> [What is expected]: Using the entries below, write out the line with "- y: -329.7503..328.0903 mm", the line with "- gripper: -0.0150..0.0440", and every line in between, exactly as each is written.

> [Dataset entries]:
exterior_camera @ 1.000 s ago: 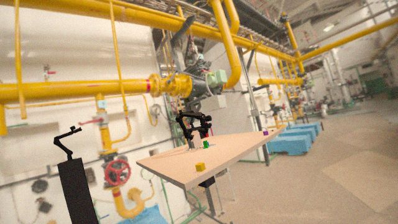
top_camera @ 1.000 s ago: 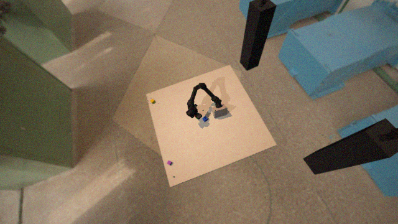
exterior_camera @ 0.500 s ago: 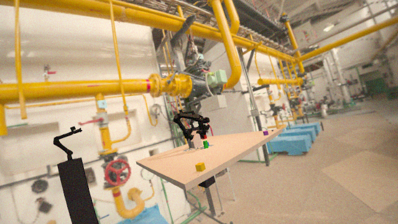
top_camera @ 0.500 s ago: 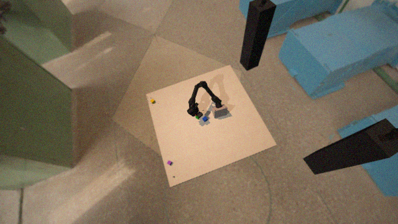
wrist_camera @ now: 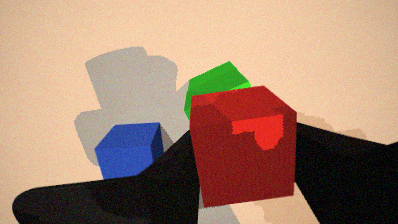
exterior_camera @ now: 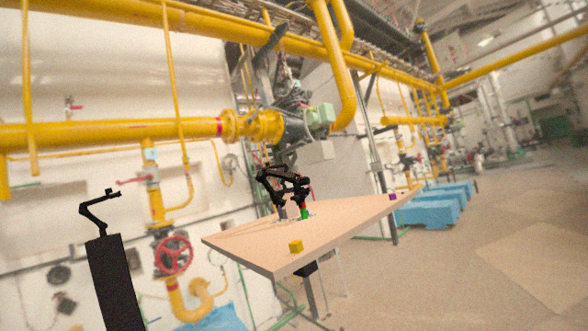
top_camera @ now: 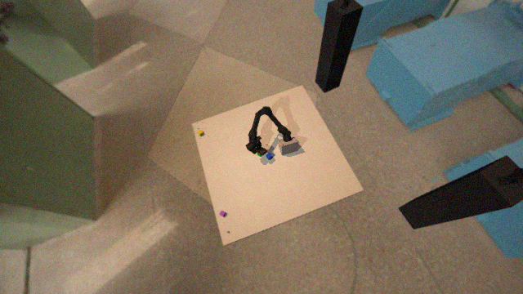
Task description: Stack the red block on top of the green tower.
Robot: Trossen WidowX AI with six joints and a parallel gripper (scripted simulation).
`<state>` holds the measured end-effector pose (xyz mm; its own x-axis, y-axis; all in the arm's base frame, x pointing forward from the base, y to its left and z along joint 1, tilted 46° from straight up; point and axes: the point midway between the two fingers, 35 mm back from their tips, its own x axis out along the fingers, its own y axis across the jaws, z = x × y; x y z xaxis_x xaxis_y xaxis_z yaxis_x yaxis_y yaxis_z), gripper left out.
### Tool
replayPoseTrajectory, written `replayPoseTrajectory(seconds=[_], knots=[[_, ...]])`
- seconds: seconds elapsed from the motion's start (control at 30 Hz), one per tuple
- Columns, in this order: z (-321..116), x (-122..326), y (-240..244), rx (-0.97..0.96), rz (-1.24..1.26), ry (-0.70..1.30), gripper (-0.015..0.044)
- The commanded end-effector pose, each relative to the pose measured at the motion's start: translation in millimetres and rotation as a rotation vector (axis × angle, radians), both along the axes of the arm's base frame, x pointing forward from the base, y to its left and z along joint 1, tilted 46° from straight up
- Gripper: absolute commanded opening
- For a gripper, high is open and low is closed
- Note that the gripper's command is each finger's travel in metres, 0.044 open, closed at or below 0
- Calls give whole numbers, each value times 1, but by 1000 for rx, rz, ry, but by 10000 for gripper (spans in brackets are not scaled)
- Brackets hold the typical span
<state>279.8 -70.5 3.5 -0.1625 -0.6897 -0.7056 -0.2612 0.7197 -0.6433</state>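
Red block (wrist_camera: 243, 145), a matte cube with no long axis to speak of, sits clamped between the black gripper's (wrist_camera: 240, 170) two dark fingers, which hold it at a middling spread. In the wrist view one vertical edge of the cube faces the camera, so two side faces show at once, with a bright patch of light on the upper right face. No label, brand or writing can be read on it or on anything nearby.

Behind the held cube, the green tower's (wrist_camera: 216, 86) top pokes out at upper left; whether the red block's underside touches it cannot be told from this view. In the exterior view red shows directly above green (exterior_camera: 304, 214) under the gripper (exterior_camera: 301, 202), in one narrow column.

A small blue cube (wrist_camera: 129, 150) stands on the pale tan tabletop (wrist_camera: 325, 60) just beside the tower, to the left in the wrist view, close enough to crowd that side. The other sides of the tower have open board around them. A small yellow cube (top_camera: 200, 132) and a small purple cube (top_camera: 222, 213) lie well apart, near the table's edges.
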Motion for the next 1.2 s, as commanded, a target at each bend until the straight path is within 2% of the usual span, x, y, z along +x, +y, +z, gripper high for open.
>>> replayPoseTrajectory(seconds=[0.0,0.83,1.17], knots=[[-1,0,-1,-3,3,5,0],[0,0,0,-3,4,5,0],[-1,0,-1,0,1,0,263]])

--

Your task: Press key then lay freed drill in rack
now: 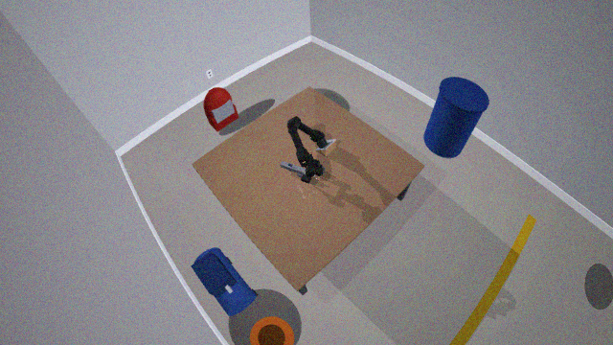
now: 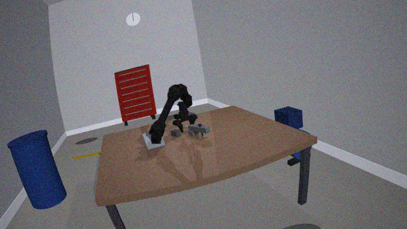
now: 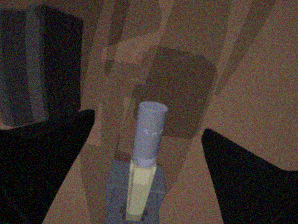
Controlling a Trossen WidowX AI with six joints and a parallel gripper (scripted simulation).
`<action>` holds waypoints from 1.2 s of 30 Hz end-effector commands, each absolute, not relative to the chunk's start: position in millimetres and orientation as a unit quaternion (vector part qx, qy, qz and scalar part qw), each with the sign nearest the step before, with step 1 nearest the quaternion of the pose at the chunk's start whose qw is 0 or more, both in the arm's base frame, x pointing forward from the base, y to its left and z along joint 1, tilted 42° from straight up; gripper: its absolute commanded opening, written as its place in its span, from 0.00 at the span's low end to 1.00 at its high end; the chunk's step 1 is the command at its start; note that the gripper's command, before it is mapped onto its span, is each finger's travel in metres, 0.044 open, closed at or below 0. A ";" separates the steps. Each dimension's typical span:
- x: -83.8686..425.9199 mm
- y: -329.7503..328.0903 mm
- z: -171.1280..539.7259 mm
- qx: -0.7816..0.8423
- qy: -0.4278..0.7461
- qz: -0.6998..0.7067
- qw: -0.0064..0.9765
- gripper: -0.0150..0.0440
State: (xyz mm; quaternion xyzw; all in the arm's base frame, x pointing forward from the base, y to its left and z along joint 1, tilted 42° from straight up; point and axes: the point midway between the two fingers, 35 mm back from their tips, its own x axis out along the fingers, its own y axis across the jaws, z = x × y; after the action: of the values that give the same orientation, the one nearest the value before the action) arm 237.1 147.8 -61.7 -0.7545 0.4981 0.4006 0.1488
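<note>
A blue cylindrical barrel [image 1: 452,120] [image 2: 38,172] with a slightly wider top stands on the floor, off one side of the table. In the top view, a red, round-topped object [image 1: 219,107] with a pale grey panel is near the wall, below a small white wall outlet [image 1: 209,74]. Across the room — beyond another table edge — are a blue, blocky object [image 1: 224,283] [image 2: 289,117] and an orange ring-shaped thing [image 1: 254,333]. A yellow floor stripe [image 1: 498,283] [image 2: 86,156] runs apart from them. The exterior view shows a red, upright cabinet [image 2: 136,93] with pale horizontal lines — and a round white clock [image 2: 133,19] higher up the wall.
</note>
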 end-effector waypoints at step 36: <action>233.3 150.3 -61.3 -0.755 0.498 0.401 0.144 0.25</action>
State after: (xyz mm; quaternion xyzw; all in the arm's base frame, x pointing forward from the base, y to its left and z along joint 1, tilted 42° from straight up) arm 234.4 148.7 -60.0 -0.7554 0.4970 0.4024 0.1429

> [Written response]:
- y: -329.7503..328.0903 mm
- z: -171.1280..539.7259 mm
- qx: -0.7816..0.8423
- qy: -0.4278..0.7461
- qz: -0.6998..0.7067
- qw: -0.0064..0.9765
- gripper: -0.0150..0.0440

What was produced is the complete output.